The Rockets’ problem in the matchup is that they don’t rely on 3s or shoot good percentage from the 3-point line, making that shortcoming very difficult to exploit. The Rockets’ 32.8% 3-point shooting is second worst in the NBA.

Worse yet, the Rockets’ weakness aligns defensively with the Warriors’ strength. The Rockets allow 37.3% shooting from the 3-point line, the third-worst 3-point defense percentage in the league. The Warriors are averaging 16.5 from 3-point range, a league-high, with 38.4%, the third-best 3-point percentage in the NBA. They are second in the NBA in scoring.

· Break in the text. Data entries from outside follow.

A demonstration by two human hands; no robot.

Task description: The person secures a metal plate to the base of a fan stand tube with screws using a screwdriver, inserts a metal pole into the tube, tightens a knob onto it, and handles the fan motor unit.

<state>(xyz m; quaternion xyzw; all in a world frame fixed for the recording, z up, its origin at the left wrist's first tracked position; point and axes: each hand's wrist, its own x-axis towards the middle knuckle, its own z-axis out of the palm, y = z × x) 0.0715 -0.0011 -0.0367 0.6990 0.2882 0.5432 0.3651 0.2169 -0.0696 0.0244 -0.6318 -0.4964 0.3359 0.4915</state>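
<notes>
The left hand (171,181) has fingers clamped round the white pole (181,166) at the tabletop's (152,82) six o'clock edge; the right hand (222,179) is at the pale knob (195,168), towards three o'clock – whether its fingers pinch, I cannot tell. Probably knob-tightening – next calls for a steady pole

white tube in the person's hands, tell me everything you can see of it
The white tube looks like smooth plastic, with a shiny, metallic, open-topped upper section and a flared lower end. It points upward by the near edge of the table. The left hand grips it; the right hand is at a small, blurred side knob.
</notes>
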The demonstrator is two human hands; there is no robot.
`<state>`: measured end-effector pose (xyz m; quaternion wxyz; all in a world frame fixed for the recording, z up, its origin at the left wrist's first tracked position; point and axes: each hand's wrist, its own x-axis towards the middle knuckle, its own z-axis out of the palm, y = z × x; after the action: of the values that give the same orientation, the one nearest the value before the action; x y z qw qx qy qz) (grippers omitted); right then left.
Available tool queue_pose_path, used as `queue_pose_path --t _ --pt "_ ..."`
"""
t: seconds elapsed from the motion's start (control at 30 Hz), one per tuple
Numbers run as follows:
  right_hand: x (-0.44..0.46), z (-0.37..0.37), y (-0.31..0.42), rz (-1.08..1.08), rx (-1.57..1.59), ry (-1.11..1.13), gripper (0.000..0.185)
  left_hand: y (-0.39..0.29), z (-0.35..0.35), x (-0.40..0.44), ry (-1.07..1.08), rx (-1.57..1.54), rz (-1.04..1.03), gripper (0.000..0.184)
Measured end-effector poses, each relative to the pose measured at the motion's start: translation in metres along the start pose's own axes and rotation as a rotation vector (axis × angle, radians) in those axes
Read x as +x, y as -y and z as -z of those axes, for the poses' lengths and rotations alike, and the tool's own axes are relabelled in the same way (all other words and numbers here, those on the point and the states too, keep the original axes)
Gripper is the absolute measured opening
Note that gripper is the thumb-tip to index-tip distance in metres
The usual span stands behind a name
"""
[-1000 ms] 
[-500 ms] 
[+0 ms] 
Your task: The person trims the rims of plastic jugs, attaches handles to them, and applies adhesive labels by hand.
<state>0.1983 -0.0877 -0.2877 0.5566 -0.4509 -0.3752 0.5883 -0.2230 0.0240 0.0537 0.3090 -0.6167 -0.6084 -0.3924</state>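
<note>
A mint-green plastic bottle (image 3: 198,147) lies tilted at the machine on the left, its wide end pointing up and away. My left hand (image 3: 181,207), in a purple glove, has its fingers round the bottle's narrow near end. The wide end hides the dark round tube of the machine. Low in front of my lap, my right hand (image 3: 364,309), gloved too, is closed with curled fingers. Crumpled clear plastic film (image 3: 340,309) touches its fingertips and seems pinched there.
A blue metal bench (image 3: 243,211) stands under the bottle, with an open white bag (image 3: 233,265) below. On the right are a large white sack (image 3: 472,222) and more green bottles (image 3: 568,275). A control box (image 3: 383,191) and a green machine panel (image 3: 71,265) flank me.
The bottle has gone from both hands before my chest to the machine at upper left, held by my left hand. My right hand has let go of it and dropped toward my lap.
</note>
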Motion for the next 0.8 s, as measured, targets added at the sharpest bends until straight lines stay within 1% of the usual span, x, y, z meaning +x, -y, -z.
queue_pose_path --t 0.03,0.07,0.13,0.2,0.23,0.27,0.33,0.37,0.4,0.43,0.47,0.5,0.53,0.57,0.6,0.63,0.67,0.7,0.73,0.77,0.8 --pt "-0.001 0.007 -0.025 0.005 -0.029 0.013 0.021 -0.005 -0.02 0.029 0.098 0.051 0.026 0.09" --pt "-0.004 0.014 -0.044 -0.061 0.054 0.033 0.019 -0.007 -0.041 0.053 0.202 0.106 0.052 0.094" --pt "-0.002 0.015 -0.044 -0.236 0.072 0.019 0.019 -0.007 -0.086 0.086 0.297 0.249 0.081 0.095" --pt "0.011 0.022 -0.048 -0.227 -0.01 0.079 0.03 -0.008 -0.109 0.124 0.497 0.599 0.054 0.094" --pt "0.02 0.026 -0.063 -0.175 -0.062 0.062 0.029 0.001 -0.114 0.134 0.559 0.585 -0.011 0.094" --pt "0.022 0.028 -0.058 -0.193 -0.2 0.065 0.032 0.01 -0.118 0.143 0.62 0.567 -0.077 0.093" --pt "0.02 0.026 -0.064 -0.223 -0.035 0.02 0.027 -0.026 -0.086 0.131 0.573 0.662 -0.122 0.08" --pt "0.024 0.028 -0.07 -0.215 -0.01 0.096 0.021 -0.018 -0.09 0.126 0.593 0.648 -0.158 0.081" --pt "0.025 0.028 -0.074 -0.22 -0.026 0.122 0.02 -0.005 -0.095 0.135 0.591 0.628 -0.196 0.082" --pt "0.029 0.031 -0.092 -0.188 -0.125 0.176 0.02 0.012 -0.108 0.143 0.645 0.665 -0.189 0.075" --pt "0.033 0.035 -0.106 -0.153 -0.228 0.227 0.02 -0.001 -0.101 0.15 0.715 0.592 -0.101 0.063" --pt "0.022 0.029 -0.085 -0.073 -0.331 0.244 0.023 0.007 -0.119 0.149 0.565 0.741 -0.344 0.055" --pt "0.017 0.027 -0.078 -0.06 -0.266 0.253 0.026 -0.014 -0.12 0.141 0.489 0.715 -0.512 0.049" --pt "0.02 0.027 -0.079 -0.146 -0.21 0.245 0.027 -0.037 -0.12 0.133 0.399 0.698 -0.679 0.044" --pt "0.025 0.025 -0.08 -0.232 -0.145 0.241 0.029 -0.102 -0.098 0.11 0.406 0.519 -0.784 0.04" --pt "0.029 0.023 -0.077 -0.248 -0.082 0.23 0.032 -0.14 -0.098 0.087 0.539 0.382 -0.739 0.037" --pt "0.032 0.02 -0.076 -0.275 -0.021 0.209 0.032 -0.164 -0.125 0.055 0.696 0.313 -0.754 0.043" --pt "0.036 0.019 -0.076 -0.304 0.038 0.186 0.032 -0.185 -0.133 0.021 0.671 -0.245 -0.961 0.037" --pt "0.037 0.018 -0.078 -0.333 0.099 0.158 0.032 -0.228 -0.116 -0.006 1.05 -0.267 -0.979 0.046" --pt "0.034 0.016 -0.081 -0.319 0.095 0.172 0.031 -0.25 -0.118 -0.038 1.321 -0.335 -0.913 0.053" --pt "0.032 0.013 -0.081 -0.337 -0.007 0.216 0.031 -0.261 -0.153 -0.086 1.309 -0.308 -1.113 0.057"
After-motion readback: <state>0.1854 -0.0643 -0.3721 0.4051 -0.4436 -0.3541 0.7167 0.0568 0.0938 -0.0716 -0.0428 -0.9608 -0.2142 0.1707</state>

Despite all the Warriors’ struggles away from the Chase Center, they made 24-of-51 triples in their previous game at the Toyota Center with Klay Thompson (10-for-13) and Stephen Curry (7-for-14) combining to make more than the entire Rockets team (15 of 45).

2. On the guards

In two games against the Warriors this season, Kevin Porter Jr. averaged 25 points on 45.7% shooting. Jalen Green, however, struggled. He is averaging 14.5 points, shooting just 29.4% on just 1-of-13 3s.

The Warriors’ backcourt had no such difficulties. In the Warriors’ previous trip to Houston, Thompson and Curry combined for 74 points, with Curry adding 15 assists.

They each played in two of their first three meetings, combining a combined 73-point average against the Rockets with Thompson hitting 61.9% of his shots, 73.3% of his 3s, and Curry making 51.2% of his attempts, 48.4% from depth.

Curry is just off the pace for his second 50/40/90 season of his career, hitting 49.9% of his shots, 43.5% of his 3s and 91.3% of his free throws. Thompson had two of the first three scoring months of his career in 2023.

3. Alpine Time?

After some hiatus in February, Rockets center Alperen Sengun bounced back in March. Although he isn’t scoring as much as he started the season, he was effective, averaging 14.4 points on 55.8% shooting along with 9.9 rebounds per game in the eight games before playing against the Pelicans on Sunday.

He had 23 double-doubles this season after hitting eight in his rookie season. But Sengun struggled against the Warriors at both ends of the court.

He averaged seven points and 6.7 rebounds in 22.6 minutes per game, hitting 40.9% of his shooting, in three games against the Warriors. The Warriors have often put him in positions where he needs to get out of shooters defensively.

Coupled with his increased production this month, he’s made strides defensively in those situations, but the Warriors provide tougher proof of that improvement.

4. Clean the glass

The Rockets don’t just hit the offensive boards, they rely on second-chance scoring. Their 17 second chance points per game lead the NBA. They average 18.3 wins. But the Warriors kept the Rockets from grossing too much on that strength.

The Rockets averaged 13 points from offensive rebounds in the three games against the Warriors, nearly matching the 13.1 allowed by the Warriors per game.

5. Short staffed again?

Porter and Green missed the previous game against the Warriors. Jae’Sean Tate was out for the first two.

All three had played in the Rockets’ five wins in eight games before Sunday’s game against the Pelicans, but it’s Tate who will likely miss the second half of a back-to-back.

He has missed one game in every set of matches on consecutive nights since returning from his ankle injury. His value off the bench was clear, with Tate playing multiple positions in most games, including backup point guard. He started and scored 14 points with four assists in 28½ minutes of the previous game.

The Warriors have been without forward Andrew Wiggins since 14 February due to a family matter. He is averaging 29 points on 62.9% shooting and 66.7% 3-point shooting in his two games against the Rockets this season. Also out Gary Payton II (adductor pain) and Andre Iguodala (left wrist fracture).